DATA PROVIDED
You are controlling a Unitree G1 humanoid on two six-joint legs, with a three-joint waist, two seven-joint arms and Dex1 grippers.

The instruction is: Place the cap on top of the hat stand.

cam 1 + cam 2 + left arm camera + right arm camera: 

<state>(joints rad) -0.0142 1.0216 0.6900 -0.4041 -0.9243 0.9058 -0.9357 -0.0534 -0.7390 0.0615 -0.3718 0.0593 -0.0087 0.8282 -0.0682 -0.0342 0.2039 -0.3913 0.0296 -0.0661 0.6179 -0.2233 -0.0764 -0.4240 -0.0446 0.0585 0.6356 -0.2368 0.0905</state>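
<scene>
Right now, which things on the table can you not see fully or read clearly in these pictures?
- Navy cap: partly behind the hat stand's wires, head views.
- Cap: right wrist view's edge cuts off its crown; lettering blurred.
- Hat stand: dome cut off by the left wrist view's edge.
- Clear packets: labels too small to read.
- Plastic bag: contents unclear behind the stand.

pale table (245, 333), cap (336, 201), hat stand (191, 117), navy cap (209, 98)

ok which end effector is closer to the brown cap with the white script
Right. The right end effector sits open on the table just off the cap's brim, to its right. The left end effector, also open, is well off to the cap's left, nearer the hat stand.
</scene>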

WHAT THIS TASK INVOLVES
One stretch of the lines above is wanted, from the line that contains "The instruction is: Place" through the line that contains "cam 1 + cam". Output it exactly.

ANSWER BELOW
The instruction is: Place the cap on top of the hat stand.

cam 1 + cam 2 + left arm camera + right arm camera: 

Work on this exercise has concluded.